El cambio es el motor fundamental de las civilizaciones y las culturas.

Estamos adaptados a esos cambios vertiginosos en el dominio tecnológico y su influencia en la vida cotidiana.

Nadie se asombra y la mayor parte de las personas tratan de adaptarse a ellos con mayor o menor facilidad.

Los paradigmas ( modelos) explicativos que antes se mantenían por siglos y sostenían aquello que se afirmaba como verdadero, hoy se relativiza y el concepto de verdad es más elusivo que nunca. Tal vez habría que revisar a un filósofo olvidado que en 1941 escribió un texto llamado “El miedo a la libertad” (Erich Fromm) donde analizó el papel del individuo frente a las sociedades totalitarias.

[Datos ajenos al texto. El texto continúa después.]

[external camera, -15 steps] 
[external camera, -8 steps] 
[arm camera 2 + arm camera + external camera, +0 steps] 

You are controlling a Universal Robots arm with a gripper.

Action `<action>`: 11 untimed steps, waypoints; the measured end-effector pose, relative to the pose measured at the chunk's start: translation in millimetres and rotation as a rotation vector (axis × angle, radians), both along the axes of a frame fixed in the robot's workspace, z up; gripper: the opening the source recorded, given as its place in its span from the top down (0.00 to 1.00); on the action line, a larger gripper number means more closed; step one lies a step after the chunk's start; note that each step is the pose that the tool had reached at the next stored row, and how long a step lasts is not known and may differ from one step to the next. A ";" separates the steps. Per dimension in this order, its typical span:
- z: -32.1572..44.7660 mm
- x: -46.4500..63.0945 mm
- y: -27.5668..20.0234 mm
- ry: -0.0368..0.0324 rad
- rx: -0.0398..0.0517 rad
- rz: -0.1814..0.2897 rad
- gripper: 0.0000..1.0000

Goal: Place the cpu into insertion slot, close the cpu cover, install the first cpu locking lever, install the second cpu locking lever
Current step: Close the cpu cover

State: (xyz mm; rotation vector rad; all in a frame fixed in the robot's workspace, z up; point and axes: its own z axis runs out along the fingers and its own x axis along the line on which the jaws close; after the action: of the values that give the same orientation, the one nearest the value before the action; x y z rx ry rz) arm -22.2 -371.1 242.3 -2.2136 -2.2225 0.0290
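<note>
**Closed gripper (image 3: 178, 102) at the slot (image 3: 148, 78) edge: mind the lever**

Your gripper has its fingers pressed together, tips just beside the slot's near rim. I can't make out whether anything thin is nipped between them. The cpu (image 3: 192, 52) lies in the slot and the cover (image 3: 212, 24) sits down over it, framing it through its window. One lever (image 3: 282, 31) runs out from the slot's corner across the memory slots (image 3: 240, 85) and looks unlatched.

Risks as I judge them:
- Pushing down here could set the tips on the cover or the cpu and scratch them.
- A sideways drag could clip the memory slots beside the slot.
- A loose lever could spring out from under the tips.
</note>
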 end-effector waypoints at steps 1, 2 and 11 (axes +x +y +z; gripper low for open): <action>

El cambio requiere libertad y flexibilidad, pero inspira temor, frente a este dilema, muchos sujetos prefieren adherirse a cualquier estado, creencia o visión de mundo que les garantice una supuesta estabilidad, sin reparar en los costos que ello supone. De allí su resistencia a todo cambio que perciban como amenazante a su estatus personal, social, económico o familiar. No comprenden que la estabilidad depende de la capacidad de adaptación a las nuevas circunstancias que devienen de los desafíos que formula la vida cotidiana, especialmente cuando estos se dan en las interacciones sociales o familiares.

La vida, por definición, no es estable, estamos biológicamente condicionados a la pugna entre el equilibrio y el desequilibrio.

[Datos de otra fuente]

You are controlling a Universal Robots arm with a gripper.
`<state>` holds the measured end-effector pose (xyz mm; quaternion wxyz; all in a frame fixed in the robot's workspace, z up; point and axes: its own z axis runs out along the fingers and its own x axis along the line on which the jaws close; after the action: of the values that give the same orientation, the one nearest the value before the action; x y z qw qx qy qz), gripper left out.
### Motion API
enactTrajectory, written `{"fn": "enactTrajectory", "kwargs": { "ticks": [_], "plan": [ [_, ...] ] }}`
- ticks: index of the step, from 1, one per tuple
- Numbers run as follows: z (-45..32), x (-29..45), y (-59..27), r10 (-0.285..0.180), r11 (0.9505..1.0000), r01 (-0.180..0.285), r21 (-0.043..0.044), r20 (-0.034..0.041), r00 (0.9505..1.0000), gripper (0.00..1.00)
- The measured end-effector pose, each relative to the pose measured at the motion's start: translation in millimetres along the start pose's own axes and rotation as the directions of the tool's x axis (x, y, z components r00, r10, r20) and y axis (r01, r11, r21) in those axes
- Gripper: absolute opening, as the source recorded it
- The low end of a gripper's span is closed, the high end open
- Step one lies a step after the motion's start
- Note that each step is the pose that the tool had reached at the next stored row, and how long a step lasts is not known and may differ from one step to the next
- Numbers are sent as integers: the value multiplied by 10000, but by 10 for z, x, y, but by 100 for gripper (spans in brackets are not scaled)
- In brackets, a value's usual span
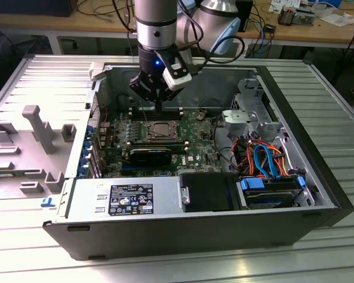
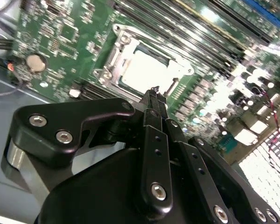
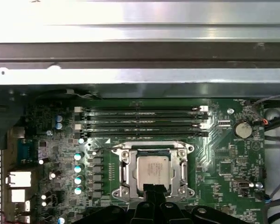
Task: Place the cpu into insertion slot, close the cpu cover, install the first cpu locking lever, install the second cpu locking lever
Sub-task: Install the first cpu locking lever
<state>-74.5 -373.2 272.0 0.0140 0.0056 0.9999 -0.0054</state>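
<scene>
On the ribbed table (image 1: 318, 247), inside the open case (image 1: 165, 233), your tool (image 2: 152, 95) hangs pinched closed, empty, over the cpu (image 3: 152, 169) in the insertion slot (image 3: 124, 173).

1. A green board (image 3: 224, 177) lies inside a grey metal case (image 3: 140, 28).
2. The cpu (image 3: 153, 168), a small silver square, sits in the insertion slot (image 3: 123, 170), with shiny metal all around it.
3. The tip of the black hand (image 3: 154, 188) covers one edge of the cpu.
4. Four long dark slots (image 3: 140, 122) lie side by side, near the insertion slot.
5. A round silver battery (image 3: 244, 129) sits near one end of them.
</scene>
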Motion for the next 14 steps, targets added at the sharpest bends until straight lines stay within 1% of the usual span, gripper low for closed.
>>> {"fn": "enactTrajectory", "kwargs": {
  "ticks": [1,3,7,9,10,11,14],
  "plan": [
    [0,46,0,2,10000,-2,-1,1,10000,11],
    [-1,88,-1,2,10000,-2,-1,1,10000,11],
    [-1,236,-3,1,10000,-1,0,1,10000,11],
    [-1,280,-3,1,10000,-1,-2,1,10000,11],
    [-3,322,-3,2,10000,-2,-1,0,10000,11],
    [-3,337,-3,4,10000,-4,-2,1,10000,11],
    [-2,347,-4,1,10000,-1,-1,1,10000,11]
  ]
}}
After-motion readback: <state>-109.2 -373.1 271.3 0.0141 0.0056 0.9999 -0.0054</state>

El primero representa la conservación, el segundo el desorden. Formulado de este modo parecen principios antagónicos cuando en realidad son –o debieran ser- complementarios.

Como sujetos tendemos a buscar la estabilidad, pero esta no es de modo alguno permanente sino –utilizando un concepto budista- básicamente impermanente, o dicho de otro modo, transitoria.

Cualquier crisis o problema severo que afecte nuestra vida implica una desestabilización, estado que despierta ansiedad y un posible anhelo de retorno a la situación anterior al conflicto. No se entiende que esa acción es circular, en el sentido de que se vuelve a un punto de neutralización o de amortiguación, donde no hay cambio sino posposición de la crisis.

Con esto se pierde una oportunidad valiosa para revisar los factores que han conducido a esa situación y articular las soluciones posibles para superarla.

Propongo dejar de lado esa afirmación catastrófica de que las personas no cambian -no sería terapeuta si la creyera- porque si uno quiere cambiar eso es posible.

En este artículo quiero compartir algunas soluciones que implemento en terapia de pareja para favorecer los cambios.

Primer paso: Hacerse cargo de uno mismo y responsabilizarse por las propias acciones.

Segundo paso: Suspender las acciones circulares y hostiles. Especialmente las acusaciones mutuas.

Tercer paso: Reconocer –en la medida de lo posible- los sentimientos expresados como rabia, rencor, revancha, impotencia.

Cuarto paso: Expresarse solo en primera persona, es decir hablar de sí mismo, de las propias emociones y no del otro.

Quinto paso: Asumir el cambio –si es que se cree en el- como tarea individual y no como una transacción.

Sexto paso: Desistir de cualquier intento de cambiar al otro, pero simultáneamente discriminar aquello que se puede admitir de lo percibido como intolerable.  

Séptimo paso: Establecer de común acuerdo una jerarquía de problemas.

Octavo paso: Buscar acuerdos y negociaciones.

 

Como se ve en esta escala, solo es posible llegar a los pasos finales si se recorrieron los anteriores. Está claro para mí, que es imposible intentar acuerdos cuando predominan los sentimientos negativos y el agotamiento. El crecimiento de aquellos conduce más bien a la ruptura que al acercamiento.